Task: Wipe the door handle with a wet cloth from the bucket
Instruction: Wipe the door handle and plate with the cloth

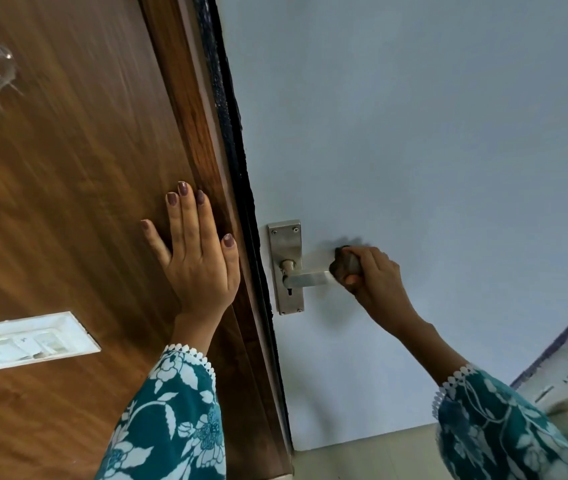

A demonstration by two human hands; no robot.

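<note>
Pale blue door [414, 133] fills the right side of the view, w/ a steel door handle [307, 279] on a long backplate [285, 244] near its left edge. Lever points right from the backplate; keyhole sits just below the lever's pivot. Right hand [374, 275] is clenched round the lever's far end, gripping a dark cloth [345, 263] bunched against the metal, a blurry dark smudge just above it. Left of the handle, past a black strip along the door edge, is a brown wood-grain panel [68, 202]. Left hand [196, 251] lies flat & released on that panel, fingers spread, holding nothing. Further left & lower than the handle, a white switch plate [29, 339] is set in the wood. Both sleeves teal w/ white floral print. Below the handle, cream floor shows under the door. Bucket can't be made out
</note>
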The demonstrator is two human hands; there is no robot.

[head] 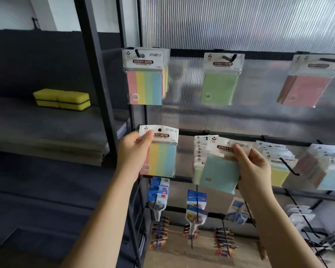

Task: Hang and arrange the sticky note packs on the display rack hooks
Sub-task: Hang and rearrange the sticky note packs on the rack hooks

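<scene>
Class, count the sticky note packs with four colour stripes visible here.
2 clearly: one hanging on the top-left hook, one held in the left hand. More hang behind the top one, partly hidden.

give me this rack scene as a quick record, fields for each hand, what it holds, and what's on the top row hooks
left hand: left hand grips the header card of a striped four-colour sticky note pack
right hand: right hand holds a blue-green sticky note pack by its header, tilted
top row hooks: striped packs, a green pack, pink packs
middle row: stacks of packs on hooks behind the right hand
left shelf: yellow sponges
</scene>
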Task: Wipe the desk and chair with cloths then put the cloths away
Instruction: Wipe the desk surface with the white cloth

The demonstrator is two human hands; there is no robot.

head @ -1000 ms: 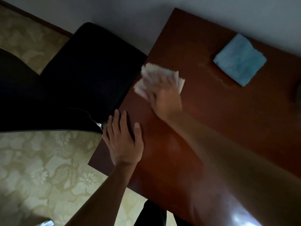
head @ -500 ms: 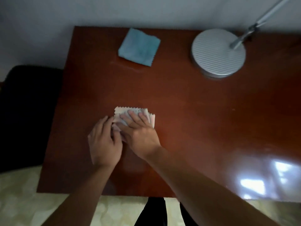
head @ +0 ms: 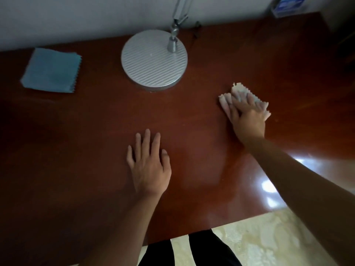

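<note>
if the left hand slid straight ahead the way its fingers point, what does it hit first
Probably the lamp base. The left hand lies flat on the desk with fingers pointing away and slightly right; only bare wood lies between. It may just skim the base's left side; the angle is hard to judge.

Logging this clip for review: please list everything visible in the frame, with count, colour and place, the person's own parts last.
desk: one, reddish-brown, fills the view.
blue cloth: one, folded, far left on desk.
white cloth: one, right side, under the right hand.
lamp base: one, silver, round, far centre.
box: one, blue and white, far right corner.
floor: beige, patterned, near right.
legs: dark trousers, bottom centre.
left hand: flat on desk, centre.
right hand: pressing white cloth.
</note>
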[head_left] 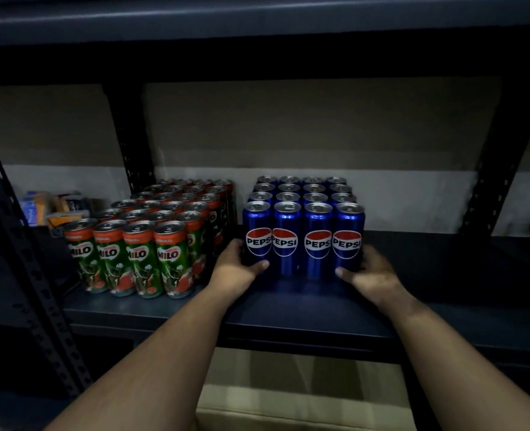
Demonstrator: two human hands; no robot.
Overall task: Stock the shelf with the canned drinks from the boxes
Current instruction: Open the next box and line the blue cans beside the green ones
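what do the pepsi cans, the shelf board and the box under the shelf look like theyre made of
Pepsi cans: thin metal, probably aluminium, glossy blue print; bare silvery lids with pull tabs and sharp highlights down the sides.
Shelf board: dark with a dull matt sheen; painted metal or laminate, cannot tell which.
Box under the shelf: looks like cardboard, plain matt tan, though dimly lit.

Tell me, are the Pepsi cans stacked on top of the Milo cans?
No, the Pepsi cans stand on the shelf beside the Milo cans, apart.
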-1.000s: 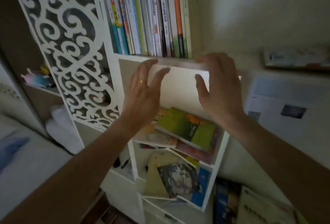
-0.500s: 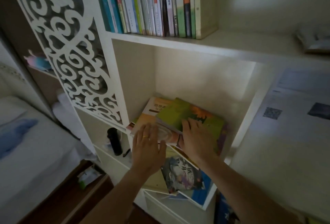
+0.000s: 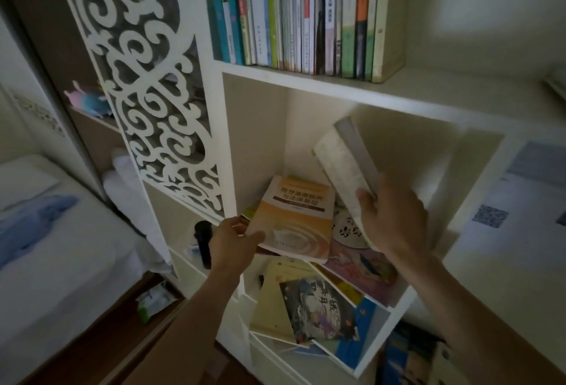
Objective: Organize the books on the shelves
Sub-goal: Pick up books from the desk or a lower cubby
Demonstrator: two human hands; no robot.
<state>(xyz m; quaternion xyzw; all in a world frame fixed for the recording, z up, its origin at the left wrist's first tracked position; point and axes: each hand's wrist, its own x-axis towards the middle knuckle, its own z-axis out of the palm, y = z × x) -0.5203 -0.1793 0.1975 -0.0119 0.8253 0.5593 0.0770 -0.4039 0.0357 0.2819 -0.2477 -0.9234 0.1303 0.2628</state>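
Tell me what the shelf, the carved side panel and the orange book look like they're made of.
Shelf: probably painted or laminated board, with flat, matte white, square edges. Carved panel: likely cut plastic or thin board, given its white scrollwork with clean cut-outs; I can't tell which. Orange book: paperback, with a smooth, slightly glossy printed cover and a thin edge that the left hand holds.

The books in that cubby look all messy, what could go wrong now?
The right hand grips a tilted book by its lower end only, so it might slip or flop open. The left hand holds the orange book by one corner, and it juts past the shelf edge, so it could slide off. The loose books below also lean outward and might spill.
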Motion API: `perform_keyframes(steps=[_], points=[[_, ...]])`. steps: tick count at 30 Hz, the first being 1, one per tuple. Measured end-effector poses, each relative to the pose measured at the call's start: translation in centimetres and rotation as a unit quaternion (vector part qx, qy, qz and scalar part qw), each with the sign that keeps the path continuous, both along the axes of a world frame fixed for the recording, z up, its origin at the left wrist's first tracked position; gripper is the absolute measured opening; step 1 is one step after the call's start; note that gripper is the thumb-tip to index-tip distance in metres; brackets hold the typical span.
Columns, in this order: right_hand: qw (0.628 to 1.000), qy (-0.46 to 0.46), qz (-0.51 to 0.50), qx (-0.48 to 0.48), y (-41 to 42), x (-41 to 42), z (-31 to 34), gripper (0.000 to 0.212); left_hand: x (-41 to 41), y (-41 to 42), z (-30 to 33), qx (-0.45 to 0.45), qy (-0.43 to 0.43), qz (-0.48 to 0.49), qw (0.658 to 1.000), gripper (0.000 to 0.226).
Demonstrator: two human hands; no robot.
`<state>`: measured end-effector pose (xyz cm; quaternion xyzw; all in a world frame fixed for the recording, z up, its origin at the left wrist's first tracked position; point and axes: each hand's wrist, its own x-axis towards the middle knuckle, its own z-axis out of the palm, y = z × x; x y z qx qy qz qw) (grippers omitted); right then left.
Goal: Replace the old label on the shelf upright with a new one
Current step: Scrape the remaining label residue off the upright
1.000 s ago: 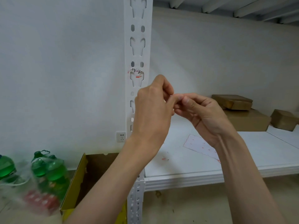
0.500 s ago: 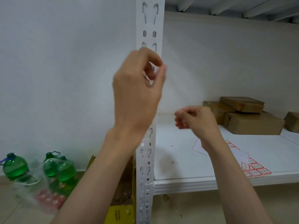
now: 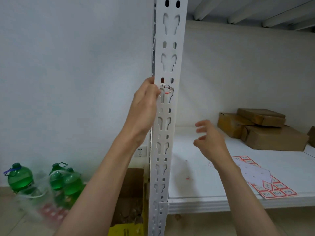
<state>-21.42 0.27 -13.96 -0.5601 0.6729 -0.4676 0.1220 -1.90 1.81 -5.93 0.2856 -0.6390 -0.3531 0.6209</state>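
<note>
The label [image 3: 166, 88] sits on the front face of the upright [image 3: 167, 116], which runs straight up and down. The left hand [image 3: 144, 106] is at the upright's left edge, fingertips touching the label's left end; whether it pinches anything I cannot tell. The right hand [image 3: 209, 140] hovers lower right, well apart, fingers loosely spread, holding nothing. The left hand is nearer.

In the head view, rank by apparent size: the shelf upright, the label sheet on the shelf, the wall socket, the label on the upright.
1. shelf upright
2. label sheet
3 and 4. wall socket and label on the upright look alike; the label is partly hidden by the left hand, so no ranking.
</note>
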Motion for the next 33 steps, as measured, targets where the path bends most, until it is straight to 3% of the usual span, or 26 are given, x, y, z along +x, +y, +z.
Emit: perform_keyframes(steps=[2,8,13,21,26,33], points=[[0.999,-0.009,0.020,-0.025,0.4,0.7,1.2,0.040,0.0,-0.1,0.0,0.002,0.005,0.002,1.000,0.031],[0.979,-0.080,0.061,-0.179,2.0,3.9,5.2,0.020,-0.1,-0.4,-0.2,-0.008,-0.003,-0.004,1.000,0.026],[0.955,-0.139,0.090,-0.246,2.9,6.6,7.2,0.014,-0.6,-0.7,-0.5,-0.039,-0.013,0.011,0.999,0.026],[0.942,-0.171,0.107,-0.267,3.3,8.3,8.0,0.017,-1.6,-0.9,0.0,-0.035,0.025,-0.006,0.999,0.047],[0.940,-0.188,0.110,-0.263,3.1,8.6,7.9,0.018,-1.6,-1.0,0.0,-0.029,0.030,0.003,0.999,0.023],[0.933,-0.215,0.122,-0.261,2.9,8.9,7.8,0.021,-1.1,-1.0,-0.3,-0.034,-0.001,-0.001,0.999,0.022]])
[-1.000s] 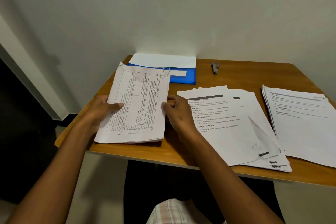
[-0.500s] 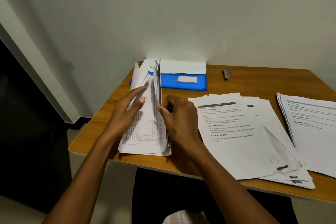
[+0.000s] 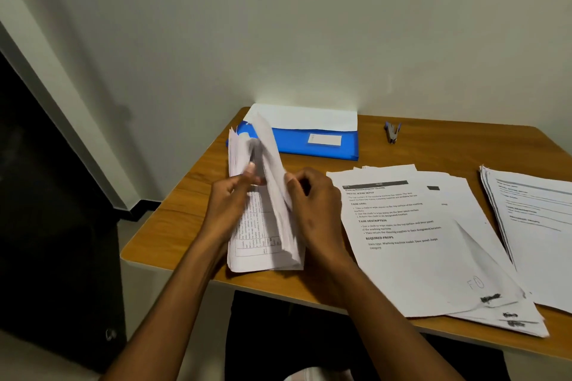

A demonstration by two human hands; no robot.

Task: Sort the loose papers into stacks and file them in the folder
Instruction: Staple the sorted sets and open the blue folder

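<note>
Papers everywhere on this wooden table (image 3: 173, 219), and both hands are busy at the near left corner. A thick bundle of printed sheets (image 3: 263, 244) stands tilted up off the tabletop, its lower edge resting near the front edge, its upper pages fanned apart and blurred. On the one side, the left hand (image 3: 230, 204) has its fingers curled against the bundle's left face, the thumb tip pressing on the pages near the middle. Across from it, the right hand (image 3: 312, 210) curls in from the other side, thumb and fingers pinching the lifted sheets along the right edge.

Behind the bundle, at the back of the table against the wall, lies the blue folder (image 3: 315, 145), flat, with a white label on its cover and a white sheet (image 3: 306, 117) poking out from its far edge. Just right of the folder sits a small staple remover (image 3: 392, 132).

Right of the hands, a loose fanned stack of printed pages (image 3: 418, 241) lies flat, one lower corner folded over. Further right, apart from it, another stack (image 3: 538, 226) runs off the picture's edge.
</note>
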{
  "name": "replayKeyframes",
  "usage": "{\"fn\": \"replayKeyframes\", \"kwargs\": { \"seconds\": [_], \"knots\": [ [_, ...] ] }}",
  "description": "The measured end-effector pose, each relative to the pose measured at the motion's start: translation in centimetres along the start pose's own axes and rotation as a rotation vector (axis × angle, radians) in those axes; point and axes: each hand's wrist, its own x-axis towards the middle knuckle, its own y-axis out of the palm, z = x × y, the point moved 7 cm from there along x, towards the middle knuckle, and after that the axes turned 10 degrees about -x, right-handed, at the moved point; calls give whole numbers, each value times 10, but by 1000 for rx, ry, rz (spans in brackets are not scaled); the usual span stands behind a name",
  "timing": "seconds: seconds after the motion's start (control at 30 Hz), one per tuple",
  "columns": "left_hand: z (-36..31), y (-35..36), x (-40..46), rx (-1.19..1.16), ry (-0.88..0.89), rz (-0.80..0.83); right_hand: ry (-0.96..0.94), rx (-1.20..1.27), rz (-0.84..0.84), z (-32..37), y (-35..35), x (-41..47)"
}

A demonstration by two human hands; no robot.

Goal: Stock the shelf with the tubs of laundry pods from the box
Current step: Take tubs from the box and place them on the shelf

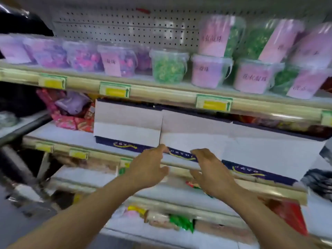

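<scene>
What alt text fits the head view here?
Both hands, left hand and right hand, reach open toward white boxes on the middle shelf. Above, the top shelf holds tubs of laundry pods, purple and green.

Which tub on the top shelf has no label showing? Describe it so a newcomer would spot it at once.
Start at the top shelf with the pegboard behind it. Near the middle of the tub row stands a clear tub of green pods. Its neighbours show pink labels or purple pods; this one shows plain green.

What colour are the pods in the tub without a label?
Green, seen in the head view.
</scene>
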Motion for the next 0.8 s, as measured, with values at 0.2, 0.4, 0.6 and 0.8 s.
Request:
{"fn": "replayKeyframes", "kwargs": {
  "seconds": [0.2,0.4,0.6,0.8],
  "knots": [
    [85,80,-48,-18,-219,222,30,40,207,-2,94,-34],
    [170,144,-98,-85,-424,311,86,54,425,0,189,-73],
    [245,199,-144,-113,-501,425,184,74,605,0,281,-113],
    [315,254,-179,-119,-671,458,222,67,716,0,376,-144]
  ]
}}
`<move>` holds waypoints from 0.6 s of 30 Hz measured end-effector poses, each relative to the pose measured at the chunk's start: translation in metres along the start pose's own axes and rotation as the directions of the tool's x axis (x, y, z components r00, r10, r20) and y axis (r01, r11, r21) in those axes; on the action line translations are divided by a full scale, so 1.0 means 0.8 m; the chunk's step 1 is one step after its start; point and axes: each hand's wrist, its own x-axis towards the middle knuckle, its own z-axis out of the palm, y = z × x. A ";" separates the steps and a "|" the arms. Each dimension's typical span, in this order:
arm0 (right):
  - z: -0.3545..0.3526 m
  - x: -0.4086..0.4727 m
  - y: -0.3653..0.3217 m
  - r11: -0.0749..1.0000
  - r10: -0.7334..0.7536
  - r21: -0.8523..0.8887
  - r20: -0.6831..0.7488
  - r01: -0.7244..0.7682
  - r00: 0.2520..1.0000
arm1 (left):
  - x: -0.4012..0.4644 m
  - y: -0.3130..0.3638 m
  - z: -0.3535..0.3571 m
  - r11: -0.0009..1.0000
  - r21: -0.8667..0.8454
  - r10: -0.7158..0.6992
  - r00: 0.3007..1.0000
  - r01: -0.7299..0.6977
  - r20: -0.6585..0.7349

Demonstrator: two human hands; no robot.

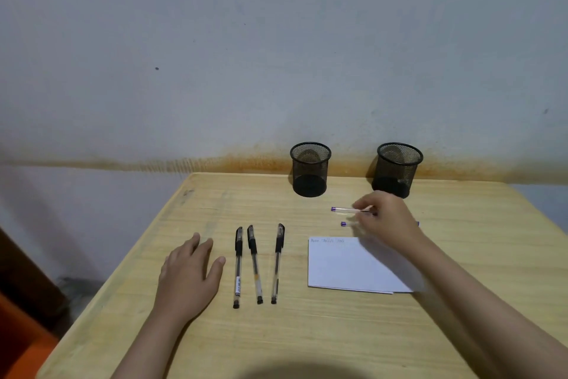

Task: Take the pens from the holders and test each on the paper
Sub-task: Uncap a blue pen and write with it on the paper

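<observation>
pens: three black pens (256,265) lie side by side on table (307,341), two purple-capped pens (345,209) beyond paper (347,268) | holders: both mesh holders (310,169) look empty | right hand (387,218): fingers pinched on farther purple pen, hiding its tip | left hand (190,274): flat, spread, holding nothing | paper scribbles illegible

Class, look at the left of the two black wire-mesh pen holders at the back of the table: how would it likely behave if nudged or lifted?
The left black wire-mesh pen holder looks empty, so it is probably light and would slide easily on the smooth wooden table. It is taller than its base is wide, so a push near the rim might tip it. On its side, the round shape would likely roll.
</observation>
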 end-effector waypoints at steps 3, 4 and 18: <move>-0.020 0.010 0.036 0.954 0.102 -0.289 0.059 -0.081 0.993 | 0.000 0.001 -0.001 1.000 0.005 -0.004 1.000 0.004 -0.008; -0.023 0.012 0.042 0.936 0.111 -0.344 0.088 -0.075 0.990 | 0.001 0.002 -0.001 1.000 0.005 -0.007 1.000 0.007 -0.010; -0.042 -0.020 -0.024 0.865 0.007 0.502 -0.021 0.005 1.000 | -0.007 0.065 -0.012 0.927 -0.370 0.009 0.988 -0.066 -0.155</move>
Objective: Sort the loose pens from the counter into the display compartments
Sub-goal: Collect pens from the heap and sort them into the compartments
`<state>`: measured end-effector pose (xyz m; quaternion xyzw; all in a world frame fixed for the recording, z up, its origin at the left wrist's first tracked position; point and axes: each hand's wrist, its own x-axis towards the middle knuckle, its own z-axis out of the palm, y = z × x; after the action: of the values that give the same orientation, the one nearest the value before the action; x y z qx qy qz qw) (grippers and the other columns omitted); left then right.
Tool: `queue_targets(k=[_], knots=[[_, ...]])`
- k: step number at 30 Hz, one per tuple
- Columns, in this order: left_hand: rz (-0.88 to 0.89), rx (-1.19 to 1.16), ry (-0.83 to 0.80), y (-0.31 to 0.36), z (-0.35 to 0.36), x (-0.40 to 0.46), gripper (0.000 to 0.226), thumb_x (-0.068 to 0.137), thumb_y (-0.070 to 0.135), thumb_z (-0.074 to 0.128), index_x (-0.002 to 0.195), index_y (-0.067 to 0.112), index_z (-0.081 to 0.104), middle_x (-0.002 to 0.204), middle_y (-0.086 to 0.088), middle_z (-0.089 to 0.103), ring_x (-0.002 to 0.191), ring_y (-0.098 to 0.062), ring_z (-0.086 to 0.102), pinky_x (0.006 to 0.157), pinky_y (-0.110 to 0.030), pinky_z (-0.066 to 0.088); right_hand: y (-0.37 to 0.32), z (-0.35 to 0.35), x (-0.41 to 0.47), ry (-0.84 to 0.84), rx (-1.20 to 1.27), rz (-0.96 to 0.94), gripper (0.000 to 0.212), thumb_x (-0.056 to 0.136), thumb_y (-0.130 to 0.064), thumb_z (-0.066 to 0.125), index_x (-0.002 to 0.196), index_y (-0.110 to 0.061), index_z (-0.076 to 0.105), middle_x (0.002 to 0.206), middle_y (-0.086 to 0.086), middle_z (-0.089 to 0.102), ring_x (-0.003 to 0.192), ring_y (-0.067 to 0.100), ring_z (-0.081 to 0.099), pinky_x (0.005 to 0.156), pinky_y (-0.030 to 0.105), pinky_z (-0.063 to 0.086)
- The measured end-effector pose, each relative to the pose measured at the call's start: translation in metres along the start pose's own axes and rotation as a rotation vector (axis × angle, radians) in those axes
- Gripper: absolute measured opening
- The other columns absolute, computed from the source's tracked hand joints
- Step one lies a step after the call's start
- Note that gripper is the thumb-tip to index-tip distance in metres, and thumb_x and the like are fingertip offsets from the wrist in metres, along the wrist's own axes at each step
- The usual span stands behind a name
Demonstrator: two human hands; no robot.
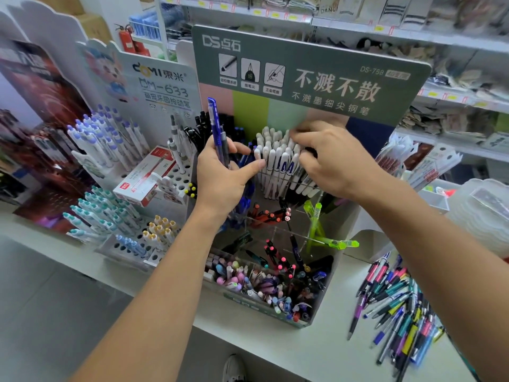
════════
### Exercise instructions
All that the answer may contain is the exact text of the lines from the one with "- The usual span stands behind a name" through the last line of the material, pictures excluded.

### Solution for this problem
- The usual span stands behind a name
Demonstrator: two human hands; no robot.

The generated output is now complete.